'over the horizon'


Artists David Harbott, Anna Keleher and Kate Paxman are exploring the Berry Head National Nature Reserve which lies on the urban fringes of Brixham in Devon. Berry Head is a 400 million year old limestone promontary and is a designated SSSI for its nationally rare plants, its colony of horseshoe bats, the largest colony of guillemots on the South Coast and its geology.
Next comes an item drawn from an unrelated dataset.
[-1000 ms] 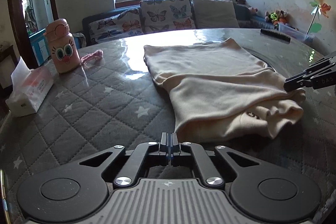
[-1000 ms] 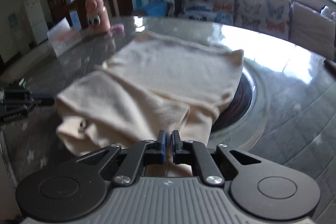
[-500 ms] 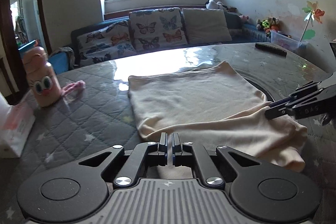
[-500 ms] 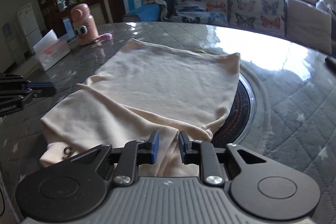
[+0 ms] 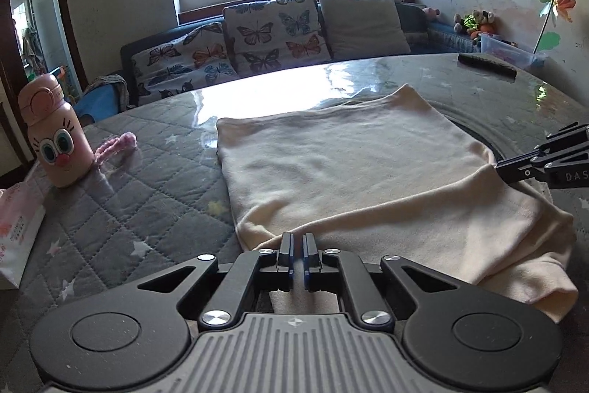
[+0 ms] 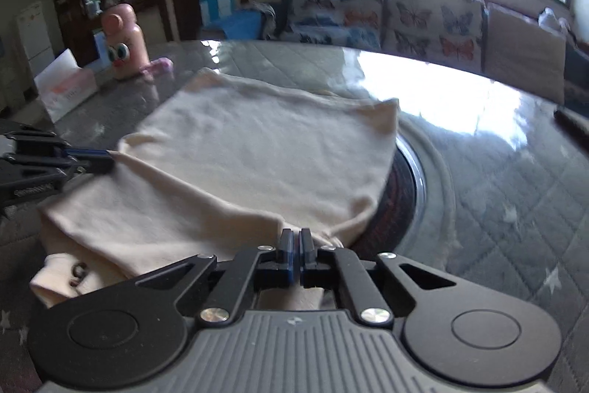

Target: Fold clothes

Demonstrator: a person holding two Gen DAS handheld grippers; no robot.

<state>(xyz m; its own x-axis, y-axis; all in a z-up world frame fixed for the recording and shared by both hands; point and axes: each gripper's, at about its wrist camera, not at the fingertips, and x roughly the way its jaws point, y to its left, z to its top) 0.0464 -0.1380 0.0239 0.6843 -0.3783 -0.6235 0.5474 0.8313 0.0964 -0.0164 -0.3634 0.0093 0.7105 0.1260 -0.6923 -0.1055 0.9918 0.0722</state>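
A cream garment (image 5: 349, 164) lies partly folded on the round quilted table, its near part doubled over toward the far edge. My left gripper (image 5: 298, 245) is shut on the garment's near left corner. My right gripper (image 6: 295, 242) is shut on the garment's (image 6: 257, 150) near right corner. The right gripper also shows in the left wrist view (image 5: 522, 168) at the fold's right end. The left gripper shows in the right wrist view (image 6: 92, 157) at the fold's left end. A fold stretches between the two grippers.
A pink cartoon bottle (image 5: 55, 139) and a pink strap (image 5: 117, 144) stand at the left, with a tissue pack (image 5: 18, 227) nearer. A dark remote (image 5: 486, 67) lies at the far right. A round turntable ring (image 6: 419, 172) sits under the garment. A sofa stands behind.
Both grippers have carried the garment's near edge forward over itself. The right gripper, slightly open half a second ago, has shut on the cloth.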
It houses the remains of 2 Napoleonic Forts which are scheduled monuments, and a vast, abandoned quarry which dates back over 300 years.
'over the horizon' is a Smooth Space project in partnership with the Torbay Coast and Countryside Trust with support from the English Riviera Global Geopark

Monday, 28 May 2012

Loess

approaching the North Fort, Berry Head


loess: a shallow layer of ancient silt forming a fertile topsoil for the limestone headland - a deposit of silty sediment blown high into the atmosphere by fierce glacial winds during the time of the Ice Ages

This .....reflects that the times of peak loessic silt production, and its deposition were during the ice ages themselves, not afterwards. Also we know definitely that the loess does not all date from the last ice age (though some of it will, of course). There are enough ancient loessic-derived cave earths around our part of Devon that predate the last (Devensian) glaciation that we can be confident about this.